Copy out all the lines of the data precisely, omitting any pictures.

***** Data extract

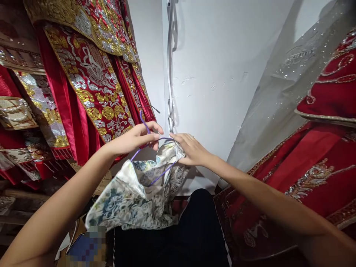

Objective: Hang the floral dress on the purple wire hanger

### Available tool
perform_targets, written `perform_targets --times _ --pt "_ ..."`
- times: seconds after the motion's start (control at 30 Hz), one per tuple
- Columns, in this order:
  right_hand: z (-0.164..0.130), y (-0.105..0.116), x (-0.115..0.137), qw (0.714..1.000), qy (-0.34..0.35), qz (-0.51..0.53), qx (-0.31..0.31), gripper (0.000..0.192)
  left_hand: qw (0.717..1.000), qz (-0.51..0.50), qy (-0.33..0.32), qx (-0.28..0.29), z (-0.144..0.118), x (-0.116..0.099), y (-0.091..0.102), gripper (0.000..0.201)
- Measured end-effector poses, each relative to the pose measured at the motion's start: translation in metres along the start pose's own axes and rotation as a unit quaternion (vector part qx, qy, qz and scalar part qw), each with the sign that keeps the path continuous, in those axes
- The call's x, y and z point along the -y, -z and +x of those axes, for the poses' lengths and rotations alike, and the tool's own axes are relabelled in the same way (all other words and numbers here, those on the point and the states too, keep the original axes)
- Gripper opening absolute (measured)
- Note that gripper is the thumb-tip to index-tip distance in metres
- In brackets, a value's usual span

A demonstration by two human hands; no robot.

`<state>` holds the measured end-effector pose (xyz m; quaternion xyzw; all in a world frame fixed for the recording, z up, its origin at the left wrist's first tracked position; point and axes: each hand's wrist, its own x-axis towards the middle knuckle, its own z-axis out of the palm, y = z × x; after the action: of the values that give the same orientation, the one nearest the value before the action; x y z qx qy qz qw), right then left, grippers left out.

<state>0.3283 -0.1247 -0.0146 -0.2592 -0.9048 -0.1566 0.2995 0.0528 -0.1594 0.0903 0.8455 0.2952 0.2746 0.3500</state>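
A thin purple clothes hanger [142, 118], its hook ending in a dark tip, is partly inside a floral garment [122, 202] in white, blue and green. My left hand [139, 137] is closed around the hanger near the base of its hook. With my right hand [191, 149] I grip a bunched part of the garment at the hanger's right end; the fingers partly hide that end. The hanger's left arm runs into the garment's opening, and its lower bar shows across the gap. The cloth hangs loosely over my dark-clothed lap [194, 226].
Red embroidered garments [97, 81] with gold and silver hang close on the left. More red beaded clothing [319, 163] and a sheer covering [267, 96] stand at the right. A white wall [211, 55] with a vertical metal strip [170, 55] is ahead. A blurred-out patch lies lower left.
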Motion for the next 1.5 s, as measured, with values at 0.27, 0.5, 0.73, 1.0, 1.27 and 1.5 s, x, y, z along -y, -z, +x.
perform_targets --times 0.27,0.5,0.73,1.0,1.27,1.5 --pt "0.041 0.048 -0.056 0.979 -0.142 -0.145 0.015 0.081 0.964 0.145 0.062 -0.212 -0.007 0.067 0.066 0.051" --pt "0.015 0.047 -0.071 0.963 -0.208 -0.161 -0.060 0.076 0.892 0.164 -0.020 -0.420 -0.012 0.123 0.009 0.063" --pt "-0.026 0.017 -0.040 0.969 -0.209 -0.116 -0.061 0.084 0.818 -0.203 0.047 -0.537 0.019 0.191 -0.085 0.068" --pt "-0.028 -0.071 -0.006 0.962 -0.168 0.207 -0.061 0.059 0.802 -0.433 0.124 -0.393 0.032 0.206 -0.138 0.047" --pt "-0.069 -0.174 0.057 0.874 -0.377 0.251 -0.177 0.034 0.823 -0.351 0.141 -0.425 -0.021 0.185 -0.152 0.041" --pt "-0.089 -0.159 0.097 0.852 -0.396 0.212 -0.268 0.011 0.749 -0.042 0.129 -0.649 -0.048 0.179 -0.209 0.043"
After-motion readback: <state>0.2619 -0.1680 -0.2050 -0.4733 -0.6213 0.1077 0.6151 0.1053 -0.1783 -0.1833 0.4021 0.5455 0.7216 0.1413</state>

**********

**Exercise result:**
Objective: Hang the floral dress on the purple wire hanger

### Available tool
perform_targets, written `perform_targets --times _ --pt "_ ..."`
- times: seconds after the motion's start (control at 30 Hz), one per tuple
- Columns, in this order:
  right_hand: z (-0.164..0.130), y (-0.105..0.116), x (-0.115..0.137), qw (0.714..1.000), qy (-0.34..0.35), qz (-0.51..0.53), qx (-0.31..0.31), gripper (0.000..0.192)
  left_hand: qw (0.717..1.000), qz (-0.51..0.50), qy (-0.33..0.32), qx (-0.28..0.29), z (-0.144..0.118), x (-0.116..0.099), y (-0.091..0.102), gripper (0.000..0.201)
- Measured end-effector poses, each relative to the pose measured at the motion's start: translation in metres along the start pose's own axes and rotation as a unit quaternion (vector part qx, qy, qz and scalar part qw), each with the sign that keeps the path continuous, in those axes
- The call's x, y and z point along the -y, -z and +x of those axes, for the poses' lengths and rotations alike, and the tool's own axes are relabelled in the same way (all other words and numbers here, those on the point and the states too, keep the original axes)
- Gripper opening absolute (measured)
- Note that gripper is the thumb-tip to index-tip distance in metres
- In brackets, a value's usual span

A demonstration by two human hands; no robot.

`<state>` holds the measured end-effector pose (xyz m; quaternion xyzw; all in a world frame fixed for the recording, z up, its origin at the left wrist's first tracked position; point and axes: each hand's wrist, its own x-axis towards the middle knuckle, its own z-axis out of the palm, y = z × x; after the action: of the values that give the same orientation, the one nearest the value before the action; x y z qx qy qz qw), right then left, grippers left out.

<state>0.3283 -0.1247 -0.0146 -0.2592 -0.9048 -0.1566 0.2995 0.0528 -0.1594 0.0903 0.8455 0.2952 0.2746 0.3500</state>
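A thin purple clothes hanger [142, 118], its hook ending in a dark tip, is partly inside a floral garment [122, 202] in white, blue and green. My left hand [139, 137] is closed around the hanger near the base of its hook. With my right hand [191, 149] I grip a bunched part of the garment at the hanger's right end; the fingers partly hide that end. The hanger's left arm runs into the garment's opening, and its lower bar shows across the gap. The cloth hangs loosely over my dark-clothed lap [194, 226].
Red embroidered garments [97, 81] with gold and silver hang close on the left. More red beaded clothing [319, 163] and a sheer covering [267, 96] stand at the right. A white wall [211, 55] with a vertical metal strip [170, 55] is ahead. A blurred-out patch lies lower left.
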Motion for the next 1.5 s, as measured, with values at 0.27, 0.5, 0.73, 1.0, 1.27 and 1.5 s, x, y, z along -y, -z, +x.
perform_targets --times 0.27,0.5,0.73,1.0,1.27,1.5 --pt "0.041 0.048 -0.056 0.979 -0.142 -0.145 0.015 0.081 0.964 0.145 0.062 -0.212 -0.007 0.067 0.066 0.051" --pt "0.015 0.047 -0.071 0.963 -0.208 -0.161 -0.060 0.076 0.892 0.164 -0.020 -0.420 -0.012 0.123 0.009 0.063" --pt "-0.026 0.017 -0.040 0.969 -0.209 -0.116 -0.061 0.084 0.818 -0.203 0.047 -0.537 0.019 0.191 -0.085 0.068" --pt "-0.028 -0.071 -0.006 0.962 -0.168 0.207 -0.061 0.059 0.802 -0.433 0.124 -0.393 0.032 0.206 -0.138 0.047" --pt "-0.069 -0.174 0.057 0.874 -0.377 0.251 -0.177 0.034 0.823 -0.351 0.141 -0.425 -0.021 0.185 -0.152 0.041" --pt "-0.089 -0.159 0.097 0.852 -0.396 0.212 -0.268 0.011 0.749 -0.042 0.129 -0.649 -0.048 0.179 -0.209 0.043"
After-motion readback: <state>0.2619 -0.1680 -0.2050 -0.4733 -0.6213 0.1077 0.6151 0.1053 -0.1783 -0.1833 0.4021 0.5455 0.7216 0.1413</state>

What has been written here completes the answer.